Nursing, especially in trauma care, can feel isolating. It’s hard to explain the weight of it to family or friends who haven’t been there. But those colleagues—many of whom I met 20 years ago—are still some of my closest friends today. Even if we haven’t spoken in years, I know I could call and they would answer. That bond, forged in such a challenging season, remains one of the most enduring gifts of my early career.

Sure, so let’s go deeper into your values and how you think. What are the biggest lies your industry tells itself?
I think one of the biggest lies our industry tells—not just within nursing, but across healthcare—is the story that nurses are superheroes. During and after COVID, that message was everywhere. At first, it felt inspiring. But when you unpack it, the reality is that nurses are not superheroes.

We are mothers, daughters, husbands, fathers—human beings. And yet, we are often asked, day after day, to take on insurmountable, unrealistic workloads and responsibilities. We’re told we’re “the heart” of healthcare, but that label doesn’t come with the safety, protections, or resources we need to do our jobs sustainably.

This myth of the “superhero nurse” can be harmful. It creates an expectation that we will always rise above impossible circumstances without acknowledging the toll it takes. It fuels burnout, drives turnover, pushes people to leave the profession, and discourages others from entering it.

Nurses need more than praise—we need safe working conditions, the right tools, and the systemic support to practice effectively. Resilience is a strength, but it should not be the baseline requirement for survival in our profession.

We don’t wear capes. We are regular people, called to do extraordinary work. And if the healthcare system truly wants nurses to make meaningful, lasting differences, it must invest in our ability not just to endure, but to thrive.

Okay, so let’s keep going with one more question that means a lot to us: What are you doing today that won’t pay off for 7–10 years?
Today, I’m doing what I believe is one of the most important things in my career—not only educating the next generation of nurses, but building the very program that will serve as their foundation.

We are creating an innovative, future-focused, technologically advanced nursing program designed to not only thrive itself, but to shape and equip the next generation of healthcare professionals. The reality is, in education, we may never fully see the dividends of that work. You pour everything into ensuring your students become competent, compassionate clinicians, but the true impact may unfold years—or even decades—later.

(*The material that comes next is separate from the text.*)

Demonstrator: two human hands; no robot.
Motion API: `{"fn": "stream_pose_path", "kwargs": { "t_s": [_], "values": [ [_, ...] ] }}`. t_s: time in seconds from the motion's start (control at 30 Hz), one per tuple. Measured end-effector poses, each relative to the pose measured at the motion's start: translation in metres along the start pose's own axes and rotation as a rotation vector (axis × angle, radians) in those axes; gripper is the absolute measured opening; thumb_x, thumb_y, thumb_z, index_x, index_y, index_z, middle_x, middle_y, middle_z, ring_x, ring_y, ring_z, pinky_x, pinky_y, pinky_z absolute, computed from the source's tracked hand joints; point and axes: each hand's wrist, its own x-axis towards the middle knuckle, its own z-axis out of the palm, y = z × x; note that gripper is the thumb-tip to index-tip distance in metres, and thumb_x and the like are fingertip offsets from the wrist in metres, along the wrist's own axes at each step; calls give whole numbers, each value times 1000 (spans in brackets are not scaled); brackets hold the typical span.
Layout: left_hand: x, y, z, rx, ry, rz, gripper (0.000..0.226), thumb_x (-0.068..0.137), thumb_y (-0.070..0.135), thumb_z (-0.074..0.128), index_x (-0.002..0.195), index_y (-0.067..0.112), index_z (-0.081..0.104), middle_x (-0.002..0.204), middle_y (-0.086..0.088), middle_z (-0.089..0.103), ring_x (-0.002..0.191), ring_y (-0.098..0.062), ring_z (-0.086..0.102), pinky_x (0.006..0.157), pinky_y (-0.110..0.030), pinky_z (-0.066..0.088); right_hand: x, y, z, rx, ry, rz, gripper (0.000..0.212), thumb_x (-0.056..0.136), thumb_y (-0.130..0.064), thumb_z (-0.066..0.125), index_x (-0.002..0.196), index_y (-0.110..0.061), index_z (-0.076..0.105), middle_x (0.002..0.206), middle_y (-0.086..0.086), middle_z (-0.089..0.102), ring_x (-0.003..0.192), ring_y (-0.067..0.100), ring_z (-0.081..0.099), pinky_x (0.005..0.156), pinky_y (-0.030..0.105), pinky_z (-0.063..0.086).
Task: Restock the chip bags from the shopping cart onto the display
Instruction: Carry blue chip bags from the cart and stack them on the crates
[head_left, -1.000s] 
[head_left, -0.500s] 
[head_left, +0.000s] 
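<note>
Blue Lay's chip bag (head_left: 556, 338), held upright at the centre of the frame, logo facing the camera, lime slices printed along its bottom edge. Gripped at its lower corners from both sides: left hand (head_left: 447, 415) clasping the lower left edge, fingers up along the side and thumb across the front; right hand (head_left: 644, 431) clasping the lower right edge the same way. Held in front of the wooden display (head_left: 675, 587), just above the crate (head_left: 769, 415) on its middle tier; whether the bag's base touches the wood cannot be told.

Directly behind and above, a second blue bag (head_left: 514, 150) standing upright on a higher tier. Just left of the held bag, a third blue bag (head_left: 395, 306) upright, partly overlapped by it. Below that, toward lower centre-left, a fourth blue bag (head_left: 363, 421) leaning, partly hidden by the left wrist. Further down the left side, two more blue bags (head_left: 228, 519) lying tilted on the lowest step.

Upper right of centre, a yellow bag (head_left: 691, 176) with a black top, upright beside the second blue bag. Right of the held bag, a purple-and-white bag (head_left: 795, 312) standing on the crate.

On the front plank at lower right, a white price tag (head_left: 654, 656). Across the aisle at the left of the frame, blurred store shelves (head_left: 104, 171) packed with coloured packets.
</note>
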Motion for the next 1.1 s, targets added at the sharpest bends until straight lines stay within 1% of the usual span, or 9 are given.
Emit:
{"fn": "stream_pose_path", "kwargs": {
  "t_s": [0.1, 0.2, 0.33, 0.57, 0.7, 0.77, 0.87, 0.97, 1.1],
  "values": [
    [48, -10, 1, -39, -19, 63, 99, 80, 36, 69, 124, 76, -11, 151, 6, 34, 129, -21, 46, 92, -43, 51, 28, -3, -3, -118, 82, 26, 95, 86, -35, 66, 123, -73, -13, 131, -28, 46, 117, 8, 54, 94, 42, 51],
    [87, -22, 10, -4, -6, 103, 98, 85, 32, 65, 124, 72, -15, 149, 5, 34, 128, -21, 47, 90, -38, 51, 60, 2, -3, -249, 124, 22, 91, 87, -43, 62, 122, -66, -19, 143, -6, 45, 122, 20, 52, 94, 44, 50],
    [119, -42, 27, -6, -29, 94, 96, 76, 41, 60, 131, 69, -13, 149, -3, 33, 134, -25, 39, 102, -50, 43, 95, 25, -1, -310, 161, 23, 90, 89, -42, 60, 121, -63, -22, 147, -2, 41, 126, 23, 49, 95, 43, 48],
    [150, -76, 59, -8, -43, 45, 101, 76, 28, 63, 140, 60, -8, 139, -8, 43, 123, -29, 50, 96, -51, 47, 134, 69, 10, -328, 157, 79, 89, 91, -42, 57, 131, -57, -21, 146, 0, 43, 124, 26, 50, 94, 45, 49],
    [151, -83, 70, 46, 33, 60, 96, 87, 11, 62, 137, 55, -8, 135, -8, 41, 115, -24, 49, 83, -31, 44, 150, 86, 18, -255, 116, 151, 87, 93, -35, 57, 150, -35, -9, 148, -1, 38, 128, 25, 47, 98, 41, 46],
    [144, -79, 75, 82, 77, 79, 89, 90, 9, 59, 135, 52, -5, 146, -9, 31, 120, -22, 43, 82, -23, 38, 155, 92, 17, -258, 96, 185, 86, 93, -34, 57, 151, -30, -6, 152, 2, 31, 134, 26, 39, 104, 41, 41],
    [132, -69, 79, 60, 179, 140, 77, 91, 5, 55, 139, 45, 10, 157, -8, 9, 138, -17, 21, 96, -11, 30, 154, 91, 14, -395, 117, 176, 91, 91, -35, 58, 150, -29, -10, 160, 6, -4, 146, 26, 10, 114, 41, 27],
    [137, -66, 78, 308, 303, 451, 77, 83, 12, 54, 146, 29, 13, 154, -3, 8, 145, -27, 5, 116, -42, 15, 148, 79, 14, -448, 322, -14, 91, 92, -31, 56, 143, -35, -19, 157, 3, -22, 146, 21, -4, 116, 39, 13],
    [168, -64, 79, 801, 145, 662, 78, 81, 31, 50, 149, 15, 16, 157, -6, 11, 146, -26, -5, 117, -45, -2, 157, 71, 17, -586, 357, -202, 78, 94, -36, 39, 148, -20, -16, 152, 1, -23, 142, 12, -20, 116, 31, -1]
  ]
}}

Every now and then, a former student will return to share a memory, a thank-you, or a story of how something we taught inspired them. Those moments are meaningful, but even without them, we have to trust that what we are building matters—often in ways we’ll never witness firsthand. That’s the heart of this work: planting seeds of excellence and compassion, knowing they will grow into something far greater than ourselves.